The author(s) declared no potential conflicts of interest with respect to the research, authorship, and/or publication of this article.
RMA: initiated and conceptualised the protocol; patient recruitment, data collection, patient sampling, drafting of the manuscript, analysis of the data, statistical correlation, editing and writing of the final version. HIA: was responsible for the final editing, language review and statistical correlation, critical scientific revision RHS: carried out the extraction and amplification steps of the Real-time PCR, ELISA assays and Latex agglutination tests of the samples collected, writing of the technical details performed and interpretation of the respective results. AMS: participated in the study design,data collection and interpretation, final editing of the final manuscript and critical revision of the scientific material. NAS: shared in the study design, drafting of the manuscript, data interpretation, preliminary editing and submission processes. HG: patient recruitment, sampling of the control group, data collection and analysis. AL: patient recruitment, data collection and statistical interpretation, statistical analysis of the control group. MAM: patient sampling for the control group,data collection, interpretation and and statistical correlation. MAB: collection of scientific material, critical revision of content, data interpretation and analysis. ANH: data interpretation and analysis, revision of scientific content and final editing. AM: participated in data collection, statistical analysis of data and interpretation of results. MAF: initiated and conceptualised the protocol; patient recruitment, data collection, study coordination, drafting of the manuscript and writing of the final version and submission process. All authors read and approved the final manuscript.

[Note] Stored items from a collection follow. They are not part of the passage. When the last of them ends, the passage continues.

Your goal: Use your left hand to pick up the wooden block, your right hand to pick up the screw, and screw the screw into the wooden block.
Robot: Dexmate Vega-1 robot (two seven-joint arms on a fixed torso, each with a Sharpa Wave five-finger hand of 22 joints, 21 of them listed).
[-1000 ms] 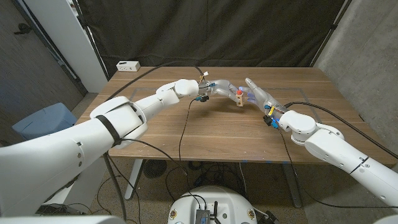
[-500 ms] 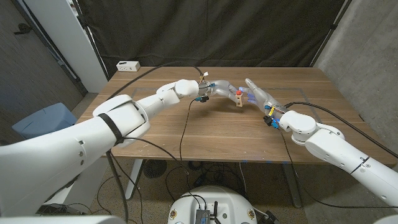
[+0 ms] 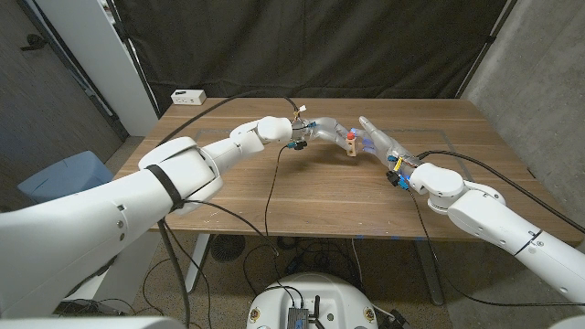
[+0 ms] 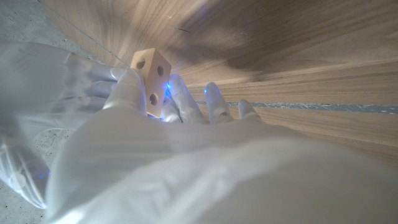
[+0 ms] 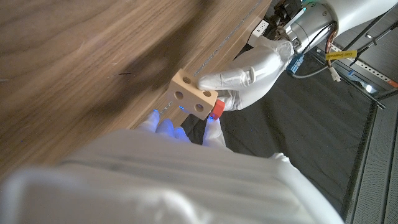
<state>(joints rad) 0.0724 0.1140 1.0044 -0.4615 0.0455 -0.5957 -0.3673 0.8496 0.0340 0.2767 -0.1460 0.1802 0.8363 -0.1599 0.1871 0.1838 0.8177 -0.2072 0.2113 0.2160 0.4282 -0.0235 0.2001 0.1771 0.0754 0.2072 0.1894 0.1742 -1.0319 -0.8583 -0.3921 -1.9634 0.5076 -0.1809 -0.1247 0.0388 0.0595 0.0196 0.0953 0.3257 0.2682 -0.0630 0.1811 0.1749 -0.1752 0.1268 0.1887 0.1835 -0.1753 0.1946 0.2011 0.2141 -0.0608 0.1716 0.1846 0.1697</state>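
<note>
Head view: both arms meet over the middle of the tabletop (image 3: 302,196), well above its surface, with the left hand (image 3: 327,130) and the right hand (image 3: 382,142) almost touching at the wooden block (image 3: 351,144).
Wooden block: held up in the air by the left hand; the left wrist view shows the left hand's fingers (image 4: 127,87) clamped on the block (image 4: 151,74), several drilled holes facing outward.
Screw: the red-headed screw (image 5: 216,109) sits right against the block (image 5: 194,96) in the right wrist view, beside one of its holes; how deep it has gone in cannot be told.
Right hand fingers: their tips (image 5: 168,127) reach up to the block and the screw, and they appear closed around the red head, though the wrist camera looks along the hand's back and the grip itself is partly hidden.
Step in hand: judged to be the screwing-in, the screw seated at a hole and being turned.
How to do it well: the left hand should keep the block steady and not let it rotate with the screw; the right hand should keep the screw in line with the hole and press gently inward while twisting.
Risk: a tilted screw could bind or slip from the fingers, and too much push could lever the block out of the left hand.
</note>
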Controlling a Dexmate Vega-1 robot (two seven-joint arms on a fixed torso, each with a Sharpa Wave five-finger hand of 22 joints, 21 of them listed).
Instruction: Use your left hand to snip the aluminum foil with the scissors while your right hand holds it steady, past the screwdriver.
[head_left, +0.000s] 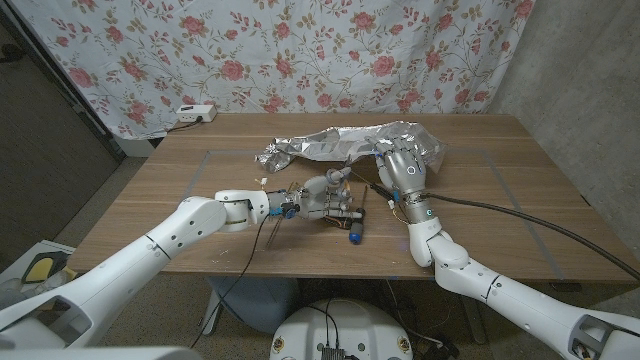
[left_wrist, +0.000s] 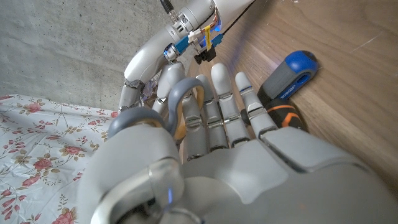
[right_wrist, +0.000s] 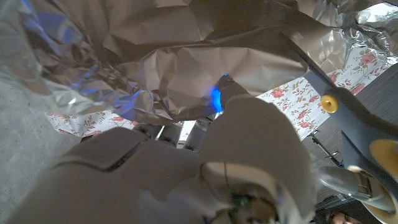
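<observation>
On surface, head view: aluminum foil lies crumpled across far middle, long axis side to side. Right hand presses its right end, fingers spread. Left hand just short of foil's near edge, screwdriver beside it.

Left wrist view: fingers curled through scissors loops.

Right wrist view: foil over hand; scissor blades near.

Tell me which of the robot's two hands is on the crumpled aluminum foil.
The right hand rests on the crumpled silver aluminum foil; the left hand holds grey-handled scissors instead.
</observation>
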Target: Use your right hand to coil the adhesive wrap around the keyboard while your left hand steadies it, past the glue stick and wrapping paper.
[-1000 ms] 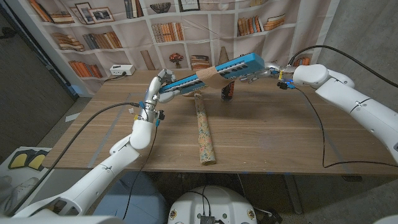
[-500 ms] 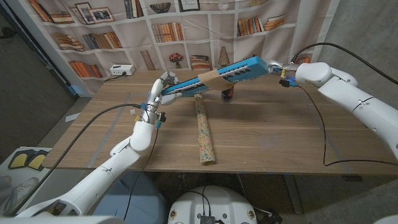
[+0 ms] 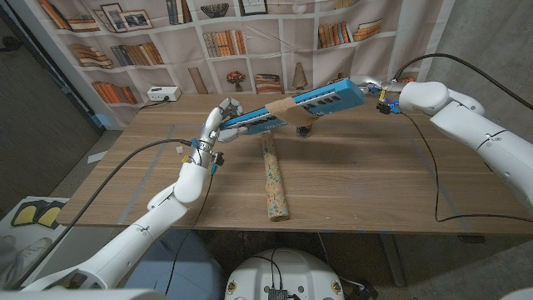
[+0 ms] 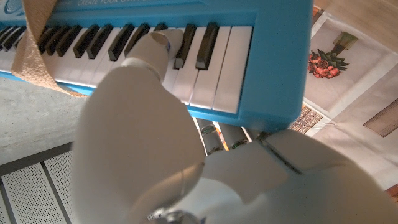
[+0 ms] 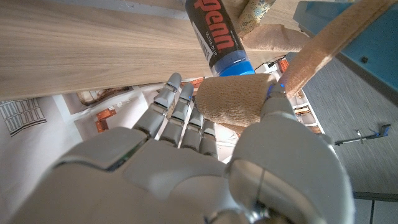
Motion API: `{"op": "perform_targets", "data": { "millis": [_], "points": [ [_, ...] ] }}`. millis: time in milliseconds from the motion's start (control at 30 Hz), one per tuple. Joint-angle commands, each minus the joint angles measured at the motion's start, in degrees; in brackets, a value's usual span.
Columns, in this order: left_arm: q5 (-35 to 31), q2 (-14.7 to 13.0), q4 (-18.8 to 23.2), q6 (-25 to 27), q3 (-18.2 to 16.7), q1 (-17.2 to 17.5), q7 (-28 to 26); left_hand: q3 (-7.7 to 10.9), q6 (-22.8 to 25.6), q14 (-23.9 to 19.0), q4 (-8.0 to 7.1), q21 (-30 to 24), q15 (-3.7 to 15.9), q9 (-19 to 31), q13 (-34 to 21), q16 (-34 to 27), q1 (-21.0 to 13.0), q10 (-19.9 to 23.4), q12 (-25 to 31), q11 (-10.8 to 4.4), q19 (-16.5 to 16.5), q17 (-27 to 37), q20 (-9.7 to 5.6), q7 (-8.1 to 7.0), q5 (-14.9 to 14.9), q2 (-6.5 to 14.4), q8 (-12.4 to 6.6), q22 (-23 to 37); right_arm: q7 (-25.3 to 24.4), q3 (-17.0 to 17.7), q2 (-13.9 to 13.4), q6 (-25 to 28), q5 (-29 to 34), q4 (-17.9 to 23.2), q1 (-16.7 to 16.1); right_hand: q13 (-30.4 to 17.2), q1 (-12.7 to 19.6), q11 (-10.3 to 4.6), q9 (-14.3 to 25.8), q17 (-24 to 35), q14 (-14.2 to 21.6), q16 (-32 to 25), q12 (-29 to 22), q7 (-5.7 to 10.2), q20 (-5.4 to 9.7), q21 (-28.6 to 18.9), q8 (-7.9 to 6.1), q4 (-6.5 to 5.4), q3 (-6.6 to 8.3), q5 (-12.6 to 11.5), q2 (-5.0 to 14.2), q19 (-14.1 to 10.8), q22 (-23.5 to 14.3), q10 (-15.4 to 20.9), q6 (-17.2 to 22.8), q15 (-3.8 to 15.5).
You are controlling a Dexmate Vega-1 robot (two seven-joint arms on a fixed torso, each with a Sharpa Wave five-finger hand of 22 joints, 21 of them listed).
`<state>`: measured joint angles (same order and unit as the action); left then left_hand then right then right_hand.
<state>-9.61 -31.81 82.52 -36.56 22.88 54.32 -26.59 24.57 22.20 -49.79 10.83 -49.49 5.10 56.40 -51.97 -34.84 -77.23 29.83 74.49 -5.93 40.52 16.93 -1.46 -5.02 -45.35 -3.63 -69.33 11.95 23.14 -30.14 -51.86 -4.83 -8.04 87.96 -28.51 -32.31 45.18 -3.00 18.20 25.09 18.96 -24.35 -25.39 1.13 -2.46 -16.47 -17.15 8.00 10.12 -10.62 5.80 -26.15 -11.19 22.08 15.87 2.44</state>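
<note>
**Keyboard held aloft, wrap roll in right hand**

The worktop [image 3: 358,179] is wooden and carries a roll of patterned paper [image 3: 274,178] lying lengthwise near its middle. Above the worktop's far side the blue keyboard [image 3: 293,108] hangs tilted, its right end higher. A band of tan wrap [image 3: 281,107] circles it about mid-length; in the left wrist view the band [image 4: 36,37] crosses the black and white keys. White lettering runs along the keyboard's upper edge there, cut off and too partial to read.

The left hand [image 3: 218,122] grips the keyboard's lower end, fingers [image 4: 152,46] clamped over the keys and the blue casing.

The right hand [image 3: 385,87] is at the keyboard's upper end. In the right wrist view its fingers [image 5: 180,115] and thumb close on the tan roll of wrap [image 5: 233,99], a strip running from it toward the keyboard.

The glue stick [image 5: 217,34] stands on the worktop under the keyboard, black with a blue cap; its label reads "penn" in white, the start cut off.
</note>
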Motion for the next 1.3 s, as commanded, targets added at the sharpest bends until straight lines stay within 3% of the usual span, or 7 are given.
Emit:
{"op": "perform_targets", "data": {
  "millis": [33,800,1300],
  "points": [
    [-0.15,-2.15,1.41,2.06,-0.67,-0.40,2.13,2.59,0.13,-12.94,-2.12,-24.02,6.39,0.15,-16.88,-19.02,-0.04,0.66,10.37,-0.01,9.56,26.13,-9.53,-0.04,-10.34,4.20,-0.26,24.60,-0.08,0.94,-0.52,-2.52,-0.89,1.66,-1.35,-0.23,0.22,-0.27,0.25,0.34,0.00,0.07,-0.14,0.14,0.13,0.19,0.06,0.08,0.20,-0.22,0.59,0.14,-0.19,0.60,0.26,6.68],
    [-1.60,-6.51,3.98,4.11,0.33,-1.20,7.03,2.85,-0.22,-12.19,-1.91,-24.31,6.24,0.41,-18.08,-19.82,-0.47,-0.69,12.88,-0.02,9.10,26.78,-9.45,-0.12,-10.19,4.03,-0.55,25.56,-0.92,2.98,-1.42,-4.78,-2.49,6.48,-4.65,-0.33,0.22,-0.34,0.32,0.37,0.03,0.15,0.01,0.15,0.03,0.23,0.23,0.11,0.18,-0.20,0.53,0.23,-0.18,0.64,0.24,6.68],
    [-1.14,-7.03,7.77,9.23,-0.70,1.66,5.63,2.55,0.20,-12.14,-1.99,-24.50,6.29,0.08,-18.18,-20.23,-0.62,-0.60,13.71,-0.02,9.35,26.55,-9.53,-0.43,-9.90,3.98,-0.62,25.76,-1.64,5.41,-2.50,-7.88,-4.98,10.37,-8.31,-0.40,0.23,-0.51,0.37,0.45,0.05,0.16,0.11,0.35,-0.17,0.37,0.28,0.10,0.20,-0.19,0.61,0.56,-0.17,0.71,0.39,6.99]
  ]
}}
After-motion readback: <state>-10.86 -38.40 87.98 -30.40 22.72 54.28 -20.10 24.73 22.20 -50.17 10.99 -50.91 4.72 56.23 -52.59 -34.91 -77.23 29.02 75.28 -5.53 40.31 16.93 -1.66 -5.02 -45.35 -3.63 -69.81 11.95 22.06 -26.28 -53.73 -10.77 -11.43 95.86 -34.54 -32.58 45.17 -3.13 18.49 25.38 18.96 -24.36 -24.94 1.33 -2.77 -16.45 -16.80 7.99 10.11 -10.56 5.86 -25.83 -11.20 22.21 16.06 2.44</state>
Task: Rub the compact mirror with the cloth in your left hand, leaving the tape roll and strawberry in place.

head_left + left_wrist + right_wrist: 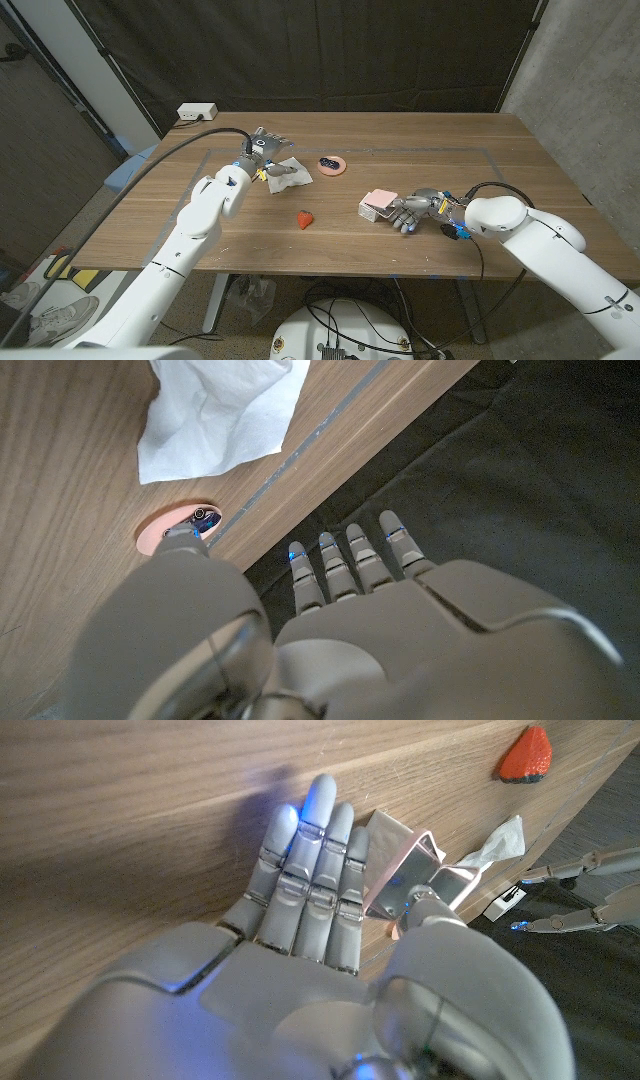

Details of ethics approval: approved by the Scientific and Ethical Committee of Obstetrics & Gynecology department- Cairo University.
To study the prevalence of Chlamydia infection in women with primary and secondary unexplained infertility using ELISA technique for antibody detection and real time, fully automated PCR for antigen detection and to explore its association with circulating antisperm antibodies (ASA).
A total of 50 women with unexplained infertility enrolled in this case control study and a control group of 44 infertile women with a known cause of infertility. Endocervical specimens were collected for Chlamydia antigen detection using PCR and serum samples for antibodies detection. Circulating anti-sperm antibodies were detected using sperm antibody Latex Agglutination tests.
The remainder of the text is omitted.